The average debt for college graduates is nearly $25,000. Although some may consider this to be “good debt,” since it’s an investment in one’s future, it is still debt nonetheless and needs to be repaid. With a competitive job market, this can be difficult to manage.

Here are a few tips to help tackle student loan debt:

Create a budget

Know how much money you have each month and make a list of all your expenses. Be careful with frivolous spending and prioritize your bills. Avoid creating new debt with high interest credit cards. Be sure to make your loan payments on time each month. Enrolling in auto-pay is a great way to make sure your loans are paid on time each month.

Know all of your options

You may be able to deduct yearly interest paid on student loans. All you need to do is fill out Form 1040 or 1040A and you don’t even have to itemize your deductions. Research tax laws in your state to make sure you get the full advantage available to you.

Communicate with your lender

Many lenders offer money-saving incentives to borrowers who make consistent, on-time payments each month. You could qualify for interest rate deductions or principal reductions. Also, if you’re in a pinch and unable to find a job right away or if you become laid-off or unemployed, keeping your lender abreast of your situation will only be beneficial to you. Lenders will sometimes defer payments for a designated period of time or they may try to work with you to reduce your payments so that you can still make them each month.

Pay off higher interest loans first

Typically, federally funded loans offer lower interest rates. When you have extra cash, put it towards those higher interest private loans to pay off your balance sooner.

Consolidate the Loans

Although you won’t be able to consolidate your federal loans with your private ones, it may still be a benefit to consolidate loans, often at a lower interest rate than before, to simplify your finances. Although you may ultimately be repaying the same amount, making fewer payments each month is often more manageable.

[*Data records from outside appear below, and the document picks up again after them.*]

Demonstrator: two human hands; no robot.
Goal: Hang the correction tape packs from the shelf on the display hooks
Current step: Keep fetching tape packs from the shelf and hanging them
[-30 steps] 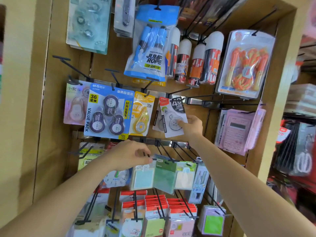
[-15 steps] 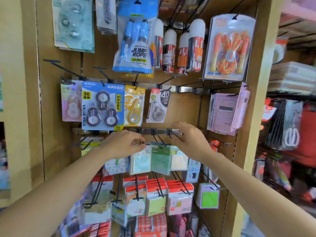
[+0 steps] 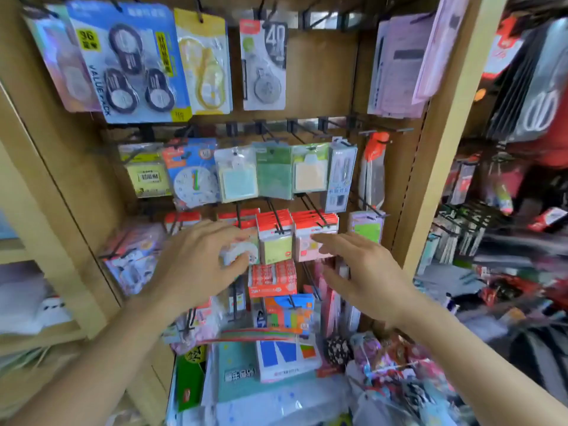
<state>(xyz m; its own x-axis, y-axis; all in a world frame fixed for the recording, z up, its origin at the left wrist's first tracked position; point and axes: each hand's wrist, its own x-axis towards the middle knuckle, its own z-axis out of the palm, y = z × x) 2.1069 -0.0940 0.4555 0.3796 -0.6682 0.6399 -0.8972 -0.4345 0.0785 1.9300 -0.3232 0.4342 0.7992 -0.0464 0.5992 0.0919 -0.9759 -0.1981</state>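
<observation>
On the top row of the wooden rack, from 10 o'clock across to 12 o'clock, four correction tape packs are already hanging. First comes a shiny pink pack (image 3: 66, 66). Next is a big blue pack (image 3: 129, 66) that says "36" and "VALUE PACK". Then there is a yellow pack (image 3: 206, 63), and last a grey pack (image 3: 264, 66) with a big "40". The other writing is too blurry to read. These packs look light and flat. Each is a stiff card with a clear plastic bubble over the tape. The plastic is likely slippery and the card could bend, so I think it is best to pinch the card by its side or bottom edge. That leaves the little hole at the top free for a hook. Just under that row, some black display hooks (image 3: 295, 133) stick out bare. At 8 o'clock the left hand (image 3: 196, 269) has its fingers bent in front of a small pale pack (image 3: 242, 249), but I cannot tell if it is holding it. At 4 o'clock the right hand (image 3: 362, 272) is spread wide and holds nothing. At 6 o'clock a heap of packets (image 3: 384, 364) lies on the shelf, too blurry to pick out any tape packs.
</observation>
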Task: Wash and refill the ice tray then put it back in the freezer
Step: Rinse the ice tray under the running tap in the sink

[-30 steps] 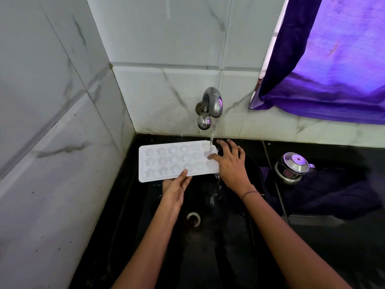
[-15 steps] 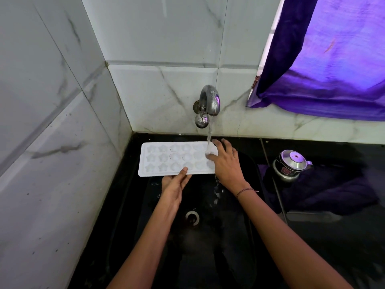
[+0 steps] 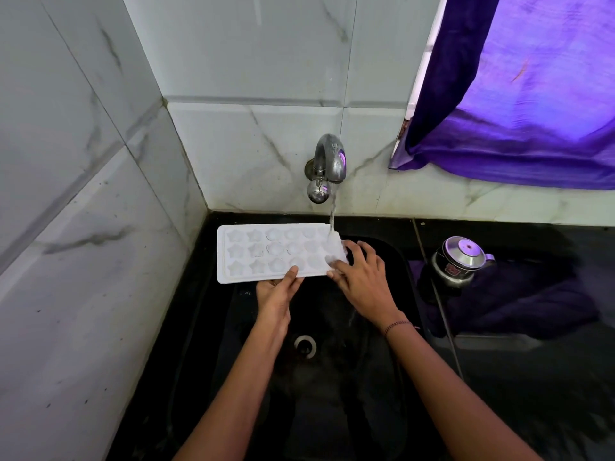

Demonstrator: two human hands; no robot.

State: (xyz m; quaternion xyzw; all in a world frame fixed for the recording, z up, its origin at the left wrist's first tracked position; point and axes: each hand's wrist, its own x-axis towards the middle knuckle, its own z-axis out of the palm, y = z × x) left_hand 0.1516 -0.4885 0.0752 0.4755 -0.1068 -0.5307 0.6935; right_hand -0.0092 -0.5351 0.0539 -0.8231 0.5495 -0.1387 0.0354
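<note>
A white ice tray with star and round moulds is held flat over the black sink. My left hand grips its near long edge, thumb on top. My right hand holds the tray's right end, thumb on the near corner, fingers spread past the edge. A thin stream of water falls from the chrome tap onto the tray's right end, just by my right fingers.
The drain lies in the sink bottom below my hands. A small steel pot with a lid stands on a dark cloth on the counter at right. Marble-tiled walls close in at left and behind. A purple curtain hangs at upper right.
The tray has stayed under the running tap with both hands on it. My right fingers shifted a little at the tray's wet right end.
</note>
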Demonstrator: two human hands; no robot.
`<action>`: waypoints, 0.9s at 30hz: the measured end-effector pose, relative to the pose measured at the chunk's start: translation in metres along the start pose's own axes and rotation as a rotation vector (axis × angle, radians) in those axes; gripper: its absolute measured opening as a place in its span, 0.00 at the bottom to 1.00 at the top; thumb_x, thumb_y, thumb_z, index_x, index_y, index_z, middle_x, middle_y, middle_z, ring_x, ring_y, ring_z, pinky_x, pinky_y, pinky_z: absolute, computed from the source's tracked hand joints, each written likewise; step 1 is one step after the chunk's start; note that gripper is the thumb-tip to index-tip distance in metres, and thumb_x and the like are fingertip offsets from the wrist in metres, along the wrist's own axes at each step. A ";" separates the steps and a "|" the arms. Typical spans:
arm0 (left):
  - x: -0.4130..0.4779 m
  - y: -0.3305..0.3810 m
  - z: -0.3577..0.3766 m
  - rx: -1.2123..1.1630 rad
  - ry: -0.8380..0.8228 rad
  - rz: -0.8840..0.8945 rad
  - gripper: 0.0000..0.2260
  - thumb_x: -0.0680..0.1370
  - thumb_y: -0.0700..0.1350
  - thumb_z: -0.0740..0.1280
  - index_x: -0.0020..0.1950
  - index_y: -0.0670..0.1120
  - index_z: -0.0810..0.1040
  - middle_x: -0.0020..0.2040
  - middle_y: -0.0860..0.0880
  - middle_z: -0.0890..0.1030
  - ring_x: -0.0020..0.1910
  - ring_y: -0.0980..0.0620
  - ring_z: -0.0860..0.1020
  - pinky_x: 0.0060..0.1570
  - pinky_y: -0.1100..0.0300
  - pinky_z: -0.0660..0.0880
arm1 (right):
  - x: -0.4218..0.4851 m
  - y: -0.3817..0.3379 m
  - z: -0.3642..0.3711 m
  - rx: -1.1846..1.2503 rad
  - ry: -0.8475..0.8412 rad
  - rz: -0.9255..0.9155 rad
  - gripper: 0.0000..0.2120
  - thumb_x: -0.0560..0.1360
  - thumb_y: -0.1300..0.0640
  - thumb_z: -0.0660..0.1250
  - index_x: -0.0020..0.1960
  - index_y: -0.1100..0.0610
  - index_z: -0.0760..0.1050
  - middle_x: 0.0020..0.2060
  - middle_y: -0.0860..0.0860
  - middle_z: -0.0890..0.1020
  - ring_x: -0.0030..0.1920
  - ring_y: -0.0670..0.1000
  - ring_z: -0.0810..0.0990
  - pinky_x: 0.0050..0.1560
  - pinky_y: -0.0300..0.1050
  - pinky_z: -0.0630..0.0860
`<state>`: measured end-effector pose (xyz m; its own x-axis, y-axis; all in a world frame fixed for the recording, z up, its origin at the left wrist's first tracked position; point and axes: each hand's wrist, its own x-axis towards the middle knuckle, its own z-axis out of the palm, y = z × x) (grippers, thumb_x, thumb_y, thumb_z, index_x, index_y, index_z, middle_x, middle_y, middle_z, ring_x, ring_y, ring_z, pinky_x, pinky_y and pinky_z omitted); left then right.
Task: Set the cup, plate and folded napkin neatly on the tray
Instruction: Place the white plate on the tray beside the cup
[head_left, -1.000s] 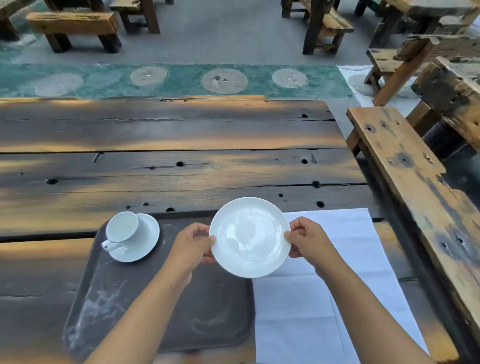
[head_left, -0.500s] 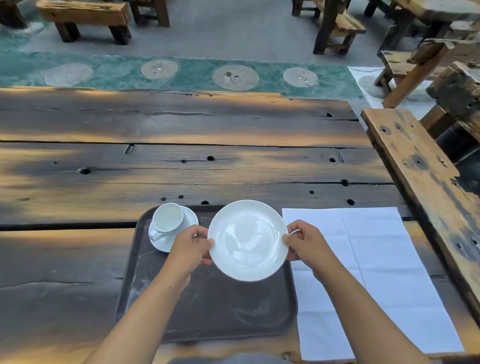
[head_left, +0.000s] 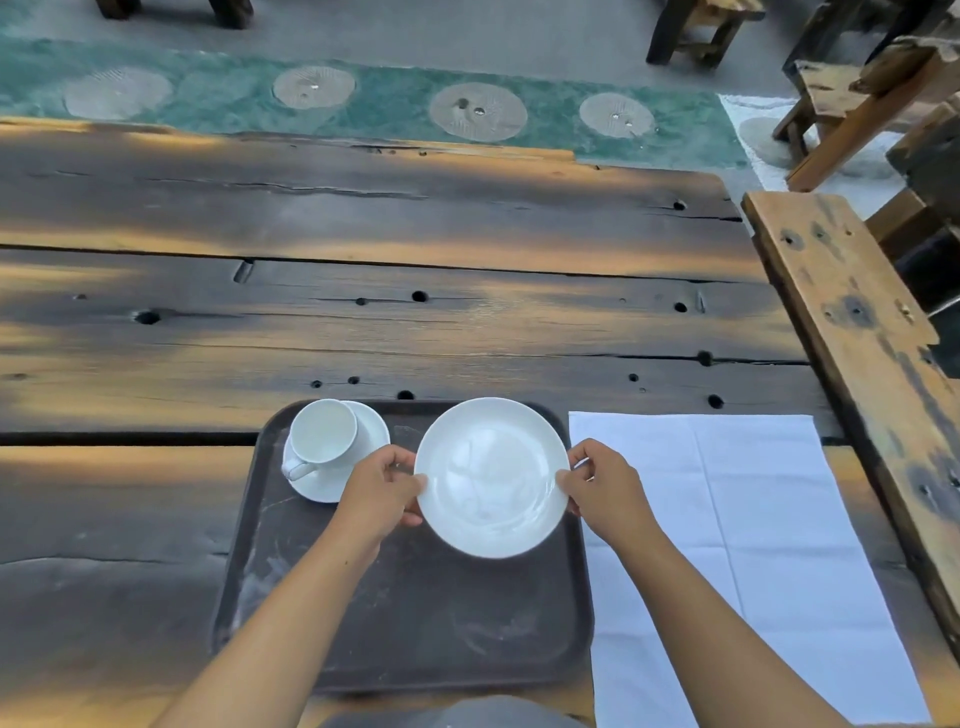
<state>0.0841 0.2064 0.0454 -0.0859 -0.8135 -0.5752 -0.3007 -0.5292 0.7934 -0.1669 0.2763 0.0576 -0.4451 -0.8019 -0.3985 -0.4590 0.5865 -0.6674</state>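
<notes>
A white plate (head_left: 491, 475) is over the far right part of the dark tray (head_left: 415, 613), held by both hands. My left hand (head_left: 382, 486) grips its left rim and my right hand (head_left: 602, 486) grips its right rim. Whether the plate touches the tray I cannot tell. A white cup (head_left: 323, 434) stands on a white saucer (head_left: 363, 441) in the tray's far left corner, its handle towards me. A white napkin (head_left: 737, 545) lies spread flat on the table just right of the tray, with one fold crease showing.
The tray and napkin lie near the front edge of a dark plank table (head_left: 363, 322). A wooden bench (head_left: 857, 332) runs along the table's right side. More benches and stools stand on the floor beyond.
The plate, held in both hands, has moved from over the tray's right edge and the napkin to over the tray's far right part. The view has shifted, so the tray sits more central.
</notes>
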 end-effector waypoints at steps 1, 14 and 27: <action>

Research loan forgiveness programs

Depending on your career field, you may qualify for loan forgiveness, where a portion or all of your student loan debt is erased. Many states offer loan-forgiveness programs for social workers, health workers and teachers who work in under-served areas. There are many different programs available for dozens of career paths, some federally sponsored, some private. In this case, it definitely pays to do your homework.

One Response to Managing Student Debt After Graduation

  1. Ben says:

    What is your opinion on prepaying student loans? I think students are being disadvantaged by the advice that they should focus on paying off their loans before focusing on savings. However, I think that w/ the tax advantages that student loans have, it is more important to focus on getting your savings started sooner than trying to be completely debt free. What do you think?